Musicalmente las escenas están magistralmente hilvanadas entre sí, con breves piezas instrumentales que hacen de transición entre ellas. La percusión complementa el carácter narrativo de la obra, ya sea con redobles de tambor cuando los niños juegan a desfilar o con campanadas antes de la misa del domingo. Además, el que haya dos voces infantiles en la obra enriquece el juego de tonalidades, hecho especialemente evidente en la fabulosa escena de bienvenida de la institutriz, con cuatro voces simultáneas.
La producción de The turn of the screw realizada por el Theater an der Wien de Viena, que la Opéra National du Rhin ha representado en Estrasburgo y que aún podrá verse en La Filature de Mulhouse (Alsacia) el 7 y 9 de octubre, transmite de forma impecable todos estos elementos a su puesta en escena.
La escenografía es simple, muy centrada en la presencia de las ventanas de la casa de campo de Bly en la que se desarrolla la historia. Las vistas se presentan tanto desde el exterior como desde el interior, en composiciones que recuerdan a los lienzos Edward Hopper, aunque transpuestos a la gama de grises pastel que predomina durante toda la representación. Pero lo que más destaca es cómo se resuelve el cambio entre las escenas, con paneles negros que encuadran la imagen tanto desde los laterales como desde arriba, permitiendo cambios de plano y fundidos en negro como si de una película se tratase, lo que realza el carácter cinematográfico del libreto de Piper.

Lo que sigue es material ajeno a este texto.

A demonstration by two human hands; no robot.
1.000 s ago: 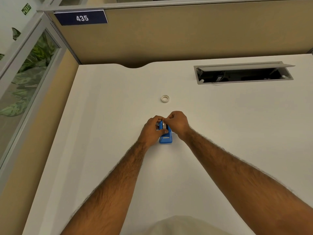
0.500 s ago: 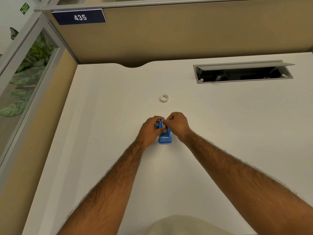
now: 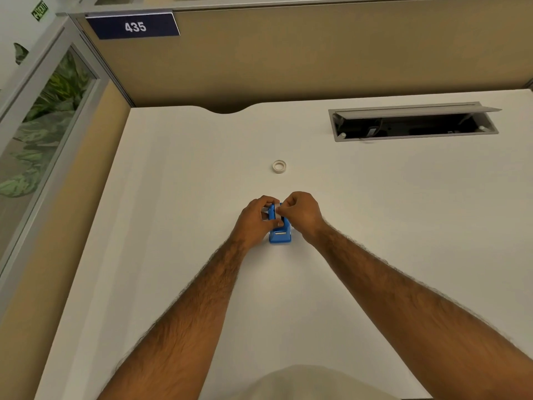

Durante el breve prólogo, más propio de una novela que de una ópera clásica, se proyectan de fondo imágenes en sepia que acompañan la presentación de la historia, entonada desde un atril por un misterioso personaje que Britten y Piper introdujeron en el último momento. Las proyección de imágenes se utiliza de nuevo para ilustrar el viaje de la institutriz y sus dudas en la segunda escena, pero es sobre todo al principio del segundo acto cuando cobra todo el sentido, cuando se proyectan sus pesadillas sobre los fantasmas de Quint y Miss Jessel sobre su figura dormida.
Desde el comienzo hasta que el telón se cierra sobre una pietà cabizbaja, uno no puede evitar revolverse en el asiento, consternado por la angustia de la institutriz y su lucha interna entre el miedo y el deseo de salvar a los niños, que ella intuye en peligro. Obviando fantasmas y alucinaciones, queda aún la certeza de cómo la educación y la soledad pueden transformarnos desde la cuna, lo que da incluso más miedo.